» Assignment
Write the data below out exactly as it stands. Do not include the pictures.

» Supplied material
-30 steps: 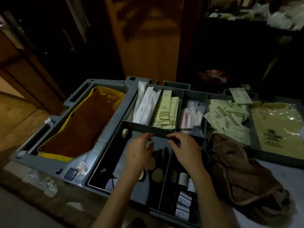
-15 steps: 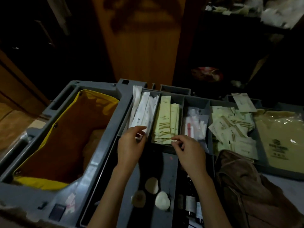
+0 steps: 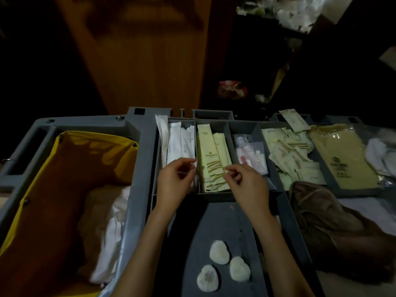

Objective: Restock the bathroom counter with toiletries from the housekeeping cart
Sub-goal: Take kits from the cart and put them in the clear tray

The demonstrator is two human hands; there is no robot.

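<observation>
In a dim room before a wooden door [image 3: 150,61], a grey housekeeping cart [image 3: 137,146] stands with its divided top tray open to view. Both hands have moved forward within the last second, from the divider of the near compartment up to the back row of toiletries, so picking stock for the bathroom counter appears to be just beginning. The left hand [image 3: 173,181], fingers curled, pinches the near end of the white wrapped packets [image 3: 177,144]. The right hand [image 3: 246,185] pinches a corner of the pale yellow sachets [image 3: 211,151] in the next compartment. Nothing has yet been lifted clear. Heart-shaped soaps [image 3: 218,251] lie below, between the forearms, and a brown cloth [image 3: 332,221] lies to the right.
</observation>
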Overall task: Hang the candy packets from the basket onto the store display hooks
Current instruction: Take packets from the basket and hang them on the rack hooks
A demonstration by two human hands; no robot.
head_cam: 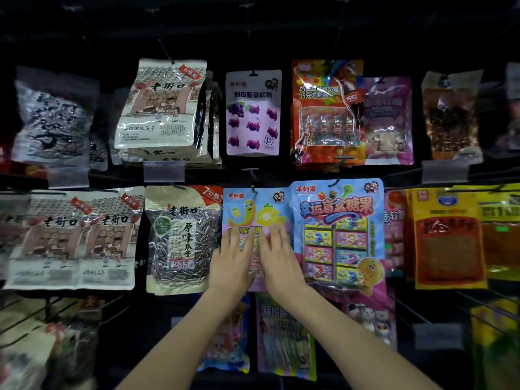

» Reply to the exercise
-30 steps: 
-15 steps: 
+0 steps: 

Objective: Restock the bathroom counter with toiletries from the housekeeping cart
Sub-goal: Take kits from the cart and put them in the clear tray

The demonstrator is two human hands; there is no robot.

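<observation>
In a dim room before a wooden door [image 3: 150,61], a grey housekeeping cart [image 3: 137,146] stands with its divided top tray open to view. Both hands have moved forward within the last second, from the divider of the near compartment up to the back row of toiletries, so picking stock for the bathroom counter appears to be just beginning. The left hand [image 3: 173,181], fingers curled, pinches the near end of the white wrapped packets [image 3: 177,144]. The right hand [image 3: 246,185] pinches a corner of the pale yellow sachets [image 3: 211,151] in the next compartment. Nothing has yet been lifted clear. Heart-shaped soaps [image 3: 218,251] lie below, between the forearms, and a brown cloth [image 3: 332,221] lies to the right.
</observation>
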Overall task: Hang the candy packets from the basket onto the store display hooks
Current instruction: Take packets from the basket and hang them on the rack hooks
A demonstration by two human hands; no robot.
head_cam: 

This exercise has nothing further to it.